EUME
2023/ 2024

Laetitia Nanquette

A History of Publishing in Iran from the 1950s to the Present

Laetitia Nanquette is Associate Professor at the University of New South Wales (UNSW), Sydney. She obtained her BA in Philosophy and Literature from Sorbonne University, studied Persian at INALCO-Paris, followed by a year in Iran, and then completed her MA and PhD at SOAS, University of London (2011). She had a Fulbright Visiting Fellowship at Harvard University, before moving to Australia and UNSW, where she has been researching and teaching since 2013. She works on modern and contemporary Persian literature in a sociological perspective. Her second book Iranian Literature After the Islamic Revolution: Production and Circulation in Iran and the World was published in 2021 by Edinburgh University Press.

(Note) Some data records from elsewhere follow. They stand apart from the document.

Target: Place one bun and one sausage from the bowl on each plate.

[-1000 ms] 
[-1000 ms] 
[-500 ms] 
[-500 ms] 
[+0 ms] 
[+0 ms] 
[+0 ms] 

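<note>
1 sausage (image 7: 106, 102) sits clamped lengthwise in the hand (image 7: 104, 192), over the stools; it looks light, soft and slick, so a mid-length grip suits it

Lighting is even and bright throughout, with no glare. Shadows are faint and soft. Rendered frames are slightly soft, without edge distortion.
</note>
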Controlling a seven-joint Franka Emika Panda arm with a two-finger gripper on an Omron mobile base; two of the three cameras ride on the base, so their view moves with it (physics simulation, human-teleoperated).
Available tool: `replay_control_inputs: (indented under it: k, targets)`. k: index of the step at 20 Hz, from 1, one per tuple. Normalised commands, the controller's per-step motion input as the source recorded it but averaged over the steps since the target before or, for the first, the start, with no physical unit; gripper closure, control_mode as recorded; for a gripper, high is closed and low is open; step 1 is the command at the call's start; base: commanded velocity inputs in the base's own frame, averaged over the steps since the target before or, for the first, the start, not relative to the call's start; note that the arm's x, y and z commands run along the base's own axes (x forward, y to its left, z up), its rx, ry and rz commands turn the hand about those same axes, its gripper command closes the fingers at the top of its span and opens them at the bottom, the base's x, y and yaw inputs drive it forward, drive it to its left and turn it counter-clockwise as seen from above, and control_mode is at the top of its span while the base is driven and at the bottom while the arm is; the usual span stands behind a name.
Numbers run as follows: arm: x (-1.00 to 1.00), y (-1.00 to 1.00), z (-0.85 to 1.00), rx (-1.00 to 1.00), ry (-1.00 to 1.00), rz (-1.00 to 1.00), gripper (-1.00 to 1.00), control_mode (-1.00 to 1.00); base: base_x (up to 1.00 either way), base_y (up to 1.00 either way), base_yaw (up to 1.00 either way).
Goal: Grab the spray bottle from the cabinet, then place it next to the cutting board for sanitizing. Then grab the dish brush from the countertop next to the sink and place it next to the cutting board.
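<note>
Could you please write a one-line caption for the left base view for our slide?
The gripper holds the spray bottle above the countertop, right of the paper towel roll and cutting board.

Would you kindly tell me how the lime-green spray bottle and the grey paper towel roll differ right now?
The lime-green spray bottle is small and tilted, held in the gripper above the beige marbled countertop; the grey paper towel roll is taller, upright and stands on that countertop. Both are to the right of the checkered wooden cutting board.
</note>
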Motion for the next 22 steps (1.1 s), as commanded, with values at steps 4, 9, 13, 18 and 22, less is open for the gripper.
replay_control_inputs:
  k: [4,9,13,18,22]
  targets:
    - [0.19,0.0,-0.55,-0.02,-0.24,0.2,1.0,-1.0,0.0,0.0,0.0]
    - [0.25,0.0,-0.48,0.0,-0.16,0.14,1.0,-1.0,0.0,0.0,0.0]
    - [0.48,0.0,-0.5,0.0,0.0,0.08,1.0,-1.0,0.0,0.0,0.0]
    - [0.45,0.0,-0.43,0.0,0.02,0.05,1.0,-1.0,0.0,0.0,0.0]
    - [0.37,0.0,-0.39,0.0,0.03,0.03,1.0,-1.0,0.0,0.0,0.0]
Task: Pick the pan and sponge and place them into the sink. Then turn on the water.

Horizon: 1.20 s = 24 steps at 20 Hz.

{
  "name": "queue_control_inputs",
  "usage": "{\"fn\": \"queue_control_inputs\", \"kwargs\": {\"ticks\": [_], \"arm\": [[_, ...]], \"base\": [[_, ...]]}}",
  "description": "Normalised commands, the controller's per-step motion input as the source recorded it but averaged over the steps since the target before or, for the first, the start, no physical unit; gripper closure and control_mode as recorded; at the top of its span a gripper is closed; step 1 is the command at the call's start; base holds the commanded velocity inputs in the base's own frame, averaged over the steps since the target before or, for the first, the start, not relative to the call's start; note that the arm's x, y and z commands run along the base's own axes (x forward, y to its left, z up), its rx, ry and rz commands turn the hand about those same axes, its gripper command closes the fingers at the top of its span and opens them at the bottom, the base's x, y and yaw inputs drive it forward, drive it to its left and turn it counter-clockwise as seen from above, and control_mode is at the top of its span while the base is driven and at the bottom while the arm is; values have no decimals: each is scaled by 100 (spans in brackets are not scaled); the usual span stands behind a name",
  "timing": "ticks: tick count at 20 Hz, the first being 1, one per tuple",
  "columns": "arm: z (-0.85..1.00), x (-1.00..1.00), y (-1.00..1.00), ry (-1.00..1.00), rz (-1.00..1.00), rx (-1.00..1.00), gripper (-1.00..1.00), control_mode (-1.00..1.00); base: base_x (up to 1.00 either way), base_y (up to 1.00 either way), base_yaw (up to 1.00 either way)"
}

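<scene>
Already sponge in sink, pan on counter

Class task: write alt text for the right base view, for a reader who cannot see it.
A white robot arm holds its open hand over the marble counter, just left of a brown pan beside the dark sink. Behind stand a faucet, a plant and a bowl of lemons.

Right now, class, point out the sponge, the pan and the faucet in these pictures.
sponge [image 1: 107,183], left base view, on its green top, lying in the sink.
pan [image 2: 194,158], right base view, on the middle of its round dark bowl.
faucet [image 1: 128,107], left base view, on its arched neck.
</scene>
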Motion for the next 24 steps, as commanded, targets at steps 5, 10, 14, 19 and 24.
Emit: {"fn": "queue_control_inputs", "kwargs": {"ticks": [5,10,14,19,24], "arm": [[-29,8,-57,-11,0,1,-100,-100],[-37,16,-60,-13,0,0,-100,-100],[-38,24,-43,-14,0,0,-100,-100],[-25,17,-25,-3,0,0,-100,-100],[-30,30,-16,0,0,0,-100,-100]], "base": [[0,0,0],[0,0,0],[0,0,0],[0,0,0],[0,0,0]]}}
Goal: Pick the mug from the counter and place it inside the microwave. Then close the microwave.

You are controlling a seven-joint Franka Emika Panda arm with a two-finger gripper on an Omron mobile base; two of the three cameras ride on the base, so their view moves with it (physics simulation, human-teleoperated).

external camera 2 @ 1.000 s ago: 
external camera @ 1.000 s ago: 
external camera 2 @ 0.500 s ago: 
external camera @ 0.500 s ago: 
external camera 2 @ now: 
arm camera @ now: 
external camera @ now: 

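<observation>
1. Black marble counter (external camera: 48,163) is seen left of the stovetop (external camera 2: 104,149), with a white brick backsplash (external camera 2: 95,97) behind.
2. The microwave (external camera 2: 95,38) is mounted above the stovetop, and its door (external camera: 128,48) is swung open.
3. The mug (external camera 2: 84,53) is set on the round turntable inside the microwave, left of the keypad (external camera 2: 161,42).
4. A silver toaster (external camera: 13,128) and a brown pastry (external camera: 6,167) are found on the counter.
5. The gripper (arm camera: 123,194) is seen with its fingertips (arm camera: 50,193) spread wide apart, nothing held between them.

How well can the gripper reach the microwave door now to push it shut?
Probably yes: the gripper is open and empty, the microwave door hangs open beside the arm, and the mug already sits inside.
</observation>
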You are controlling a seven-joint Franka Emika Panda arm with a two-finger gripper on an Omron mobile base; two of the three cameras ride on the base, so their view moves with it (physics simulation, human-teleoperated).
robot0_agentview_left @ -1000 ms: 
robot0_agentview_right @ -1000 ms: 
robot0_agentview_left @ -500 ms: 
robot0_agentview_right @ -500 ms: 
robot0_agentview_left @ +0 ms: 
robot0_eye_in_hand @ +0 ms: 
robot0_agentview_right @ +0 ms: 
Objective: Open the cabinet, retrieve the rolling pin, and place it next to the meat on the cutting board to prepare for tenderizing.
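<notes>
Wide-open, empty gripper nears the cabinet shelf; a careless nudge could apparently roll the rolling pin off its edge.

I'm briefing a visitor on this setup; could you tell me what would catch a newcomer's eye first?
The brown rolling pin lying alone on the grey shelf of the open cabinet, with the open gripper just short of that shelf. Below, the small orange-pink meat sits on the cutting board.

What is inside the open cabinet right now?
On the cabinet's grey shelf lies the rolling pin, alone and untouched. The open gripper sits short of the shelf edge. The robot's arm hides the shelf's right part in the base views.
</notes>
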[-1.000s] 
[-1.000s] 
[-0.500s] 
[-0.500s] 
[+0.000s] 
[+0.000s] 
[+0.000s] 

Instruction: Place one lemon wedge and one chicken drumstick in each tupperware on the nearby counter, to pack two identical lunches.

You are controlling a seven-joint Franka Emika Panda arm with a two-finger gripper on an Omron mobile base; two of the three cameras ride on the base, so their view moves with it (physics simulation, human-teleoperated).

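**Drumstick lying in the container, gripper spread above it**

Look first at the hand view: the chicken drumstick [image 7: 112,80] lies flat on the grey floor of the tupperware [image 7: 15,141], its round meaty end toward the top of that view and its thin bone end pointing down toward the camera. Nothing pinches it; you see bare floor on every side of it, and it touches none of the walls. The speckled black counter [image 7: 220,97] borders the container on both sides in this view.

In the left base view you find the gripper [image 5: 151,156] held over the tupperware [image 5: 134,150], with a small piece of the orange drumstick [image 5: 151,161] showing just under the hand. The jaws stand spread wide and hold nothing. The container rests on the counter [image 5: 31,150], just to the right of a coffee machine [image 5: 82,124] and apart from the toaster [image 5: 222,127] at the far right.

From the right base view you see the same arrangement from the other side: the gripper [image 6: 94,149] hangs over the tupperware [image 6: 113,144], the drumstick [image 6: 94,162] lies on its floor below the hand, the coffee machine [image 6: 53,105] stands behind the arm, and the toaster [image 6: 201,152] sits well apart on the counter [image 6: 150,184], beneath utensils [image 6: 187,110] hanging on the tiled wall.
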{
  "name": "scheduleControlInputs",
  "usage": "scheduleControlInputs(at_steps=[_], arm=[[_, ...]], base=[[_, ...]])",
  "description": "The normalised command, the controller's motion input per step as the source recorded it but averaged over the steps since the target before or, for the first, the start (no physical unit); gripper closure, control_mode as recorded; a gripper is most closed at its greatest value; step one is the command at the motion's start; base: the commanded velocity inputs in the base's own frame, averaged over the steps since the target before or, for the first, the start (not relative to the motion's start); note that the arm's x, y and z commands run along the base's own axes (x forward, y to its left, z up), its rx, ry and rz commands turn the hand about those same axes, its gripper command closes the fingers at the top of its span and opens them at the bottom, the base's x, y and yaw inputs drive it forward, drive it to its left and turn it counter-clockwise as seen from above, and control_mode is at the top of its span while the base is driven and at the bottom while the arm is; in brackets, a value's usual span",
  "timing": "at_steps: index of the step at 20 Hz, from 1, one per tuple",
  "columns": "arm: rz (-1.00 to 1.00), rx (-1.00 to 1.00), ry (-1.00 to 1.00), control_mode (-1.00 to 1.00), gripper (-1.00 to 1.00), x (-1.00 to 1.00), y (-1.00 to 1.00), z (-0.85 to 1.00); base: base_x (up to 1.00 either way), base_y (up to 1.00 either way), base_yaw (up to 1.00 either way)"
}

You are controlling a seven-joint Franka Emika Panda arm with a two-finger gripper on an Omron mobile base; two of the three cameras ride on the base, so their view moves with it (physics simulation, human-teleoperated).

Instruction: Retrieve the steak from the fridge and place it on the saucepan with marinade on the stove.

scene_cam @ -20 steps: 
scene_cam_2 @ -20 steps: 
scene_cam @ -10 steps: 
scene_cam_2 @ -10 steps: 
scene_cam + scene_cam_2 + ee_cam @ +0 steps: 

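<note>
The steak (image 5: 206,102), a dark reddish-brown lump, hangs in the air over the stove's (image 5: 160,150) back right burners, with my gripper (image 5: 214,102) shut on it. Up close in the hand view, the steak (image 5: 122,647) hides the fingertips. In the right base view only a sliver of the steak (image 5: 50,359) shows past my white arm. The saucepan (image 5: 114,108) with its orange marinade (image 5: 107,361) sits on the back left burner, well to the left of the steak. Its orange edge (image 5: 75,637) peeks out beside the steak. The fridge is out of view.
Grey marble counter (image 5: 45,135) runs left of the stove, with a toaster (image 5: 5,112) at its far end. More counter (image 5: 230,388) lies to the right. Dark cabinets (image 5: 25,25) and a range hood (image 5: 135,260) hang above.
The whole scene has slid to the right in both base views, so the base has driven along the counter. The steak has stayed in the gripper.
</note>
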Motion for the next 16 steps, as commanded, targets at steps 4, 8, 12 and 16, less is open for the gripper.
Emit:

She is currently working on a new project on the history of publishing in Iran, going back to the 1950s. She also translates short stories and poems of Persian literature into English and French. In the academic year 2023/24, she is an associated EUME Fellow.

A History of Publishing in Iran from the 1950s to the Present

Nanquette’s work has been focused on the post-revolutionary period for many years. In this new project, she is linking her work on the Iranian literary field after the revolution to her interests in publishing and book history. She is writing a history of the Iranian publishing industry starting from the 1950s, and extending to contemporary developments in digital publishing. The 1950s represents a pivotal moment for the publishing industry, with the foundation of cultural institutions like Bongah-e Tarjomeh va Nashr-e Ketab (The Institute for Translation and Publication), as well as publishing houses like the Franklin Book Project and Amir Kabir Publications. This is also a moment of complex intertwining between publishing and the state. One focus of this project will be to analyse the evolution of the relations of publishing to the political field and the state. It will study the historical context, legal framework and state interventions that have shaped the publishing industry in the last 70 years, and make light on the dynamics between publishing and the state under two very different regimes. This history will be based on archives from the National Library of Iran, primary and secondary sources in Persian, magazines and newspapers, databases and bibliographies, reports and statistics, as well as interviews.